William se sintió helado hasta las puntas de los pies. Un rápido vistazo al rostro de Adrien le bastó para saber que estaba experimentando lo mismo. De repente, notó un pequeño roce, ladeó la cabeza buscando aquello que lo había tocado, pero allí no había nada. Un nuevo intento, esta vez más intenso. Entonces se dio cuenta de que era dentro de su cabeza donde estaban intentando entrar. Un brote de pánico se apoderó de él. Su instinto trató de bloquear la intromisión. Imposible. Sintió una presión, un fuerte tirón, y las puertas de su mente se abrieron. La oscuridad lo rodeó por completo, ávida como un animal salvaje y hambriento, iluminada por leves destellos de colores. No podía moverse mientras sentía cómo su cerebro era desmenuzado hasta la última célula. Cada pensamiento, cada sueño, cada deseo, cada miedo fue absorbido por aquella fuerza que lo devoraba.
«Te vemos… Sabemos lo que eres… Luz… Miedo… Dolor… Ira… —Tres voces se colaron en su cabeza. Hablaban a la vez, inconexas y frías—. Tiene debilidades… Pero se hace fuerte… Muy fuerte… Demasiada humanidad… —William se llevó las manos a las sienes, convencido de que no podría aguantar mucho más aquella furiosa invasión—. La sangre de ellos es preponderante… Ellos nos traicionaron… La dominará… No se apartará del camino… Ella lo aprueba… Empuñará la espada contra la serpiente… Pero no por el motivo correcto… Venganza… Es él… Debe ser él… No, ellos… Sus hilos se tejieron entrelazados… Son uno solo, comparten el vínculo… Es débil…»
—Basta —dijo William entre dientes; su cerebro ardía.
«Se fortalecerá… La sangre les une… El destino les une… Es puro… Sacrificio… Vida… Traición… —Las voces comenzaron a retirarse—. Está escrito… El don será concedido… Muerte… Muerte… Muerte…»
La luz fue desapareciendo y el frío dejó de atenazar sus huesos. Toda la ilusión desapareció. Los ojos de William se abrieron de golpe. El estómago se le puso del revés y unas arcadas que sabían a bilis ascendieron por su garganta. Logró enfocar la mirada en el altar, los Arcanos habían desaparecido. A su lado, Adrien resoplaba como si se estuviera ahogando. Se acercó al vampiro y su mirada vidriosa inyectada en sangre se posó en él.
—¿Estás bien?
—¿Ya está, ha terminado?
—Creo que sí.
—¿Qué demonios ha sido eso? —preguntó Adrien con un hilo de voz.
—No lo sé.
—Pues no me ha gustado. No quiero volver a sentirlo. Me encontraba… —Apenas podía pensar.
—¿Expuesto, vulnerable…?
Adrien se enderezó en toda su longitud. En la expresión de William pudo ver que para él tampoco había sido un paseo agradable.

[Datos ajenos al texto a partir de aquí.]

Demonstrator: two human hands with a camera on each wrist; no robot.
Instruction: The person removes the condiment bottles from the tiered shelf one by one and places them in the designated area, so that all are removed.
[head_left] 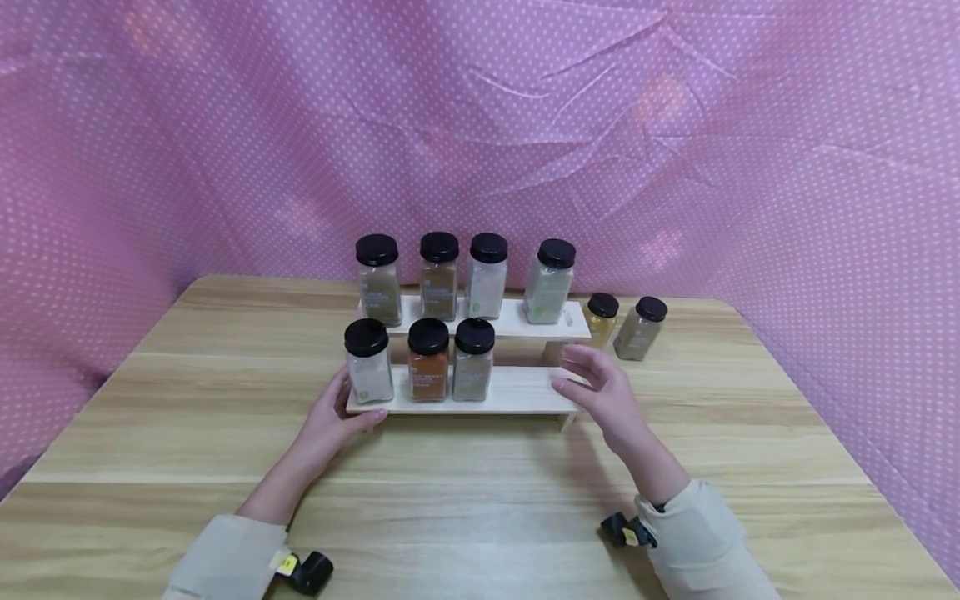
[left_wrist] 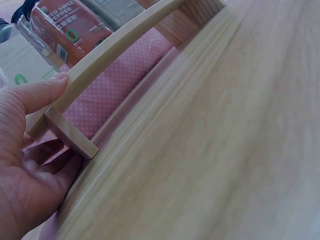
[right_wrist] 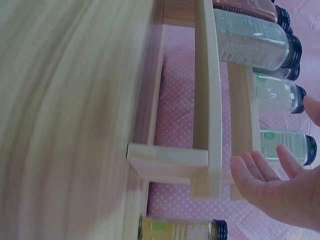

—Sí —respondió a media voz, y añadió preocupado—: Han visto lo que somos.
—Hemos visto lo que sois —dijo uno de los Arcanos tras ellos.
Adrien y William se dieron la vuelta con un respingo.
—Lo que habéis provocado —dijo el segundo a su derecha.
—Lo que habéis despertado —susurró el tercero a su izquierda.
—Ahora debéis pararlos —habló de nuevo el primero.
—Este mundo no les pertenece…
—Él no debe entrar…
—No debe quedarse…
—O todos desapareceremos.
—¿Quién? ¿Quién no debe entrar? —inquirió William. No lograba entender nada. Le ponía de los nervios todo aquel misterio.
—¿Los renegados? ¿Es a ellos a quienes debemos parar? Joder, pues por eso estamos aquí —intervino Adrien.
William le lanzó una mirada airada, instándolo a que guardara silencio. Los Arcanos se acercaron a ellos, formando un círculo a su alrededor.
—Tu petición es aceptada. El rito tendrá lugar.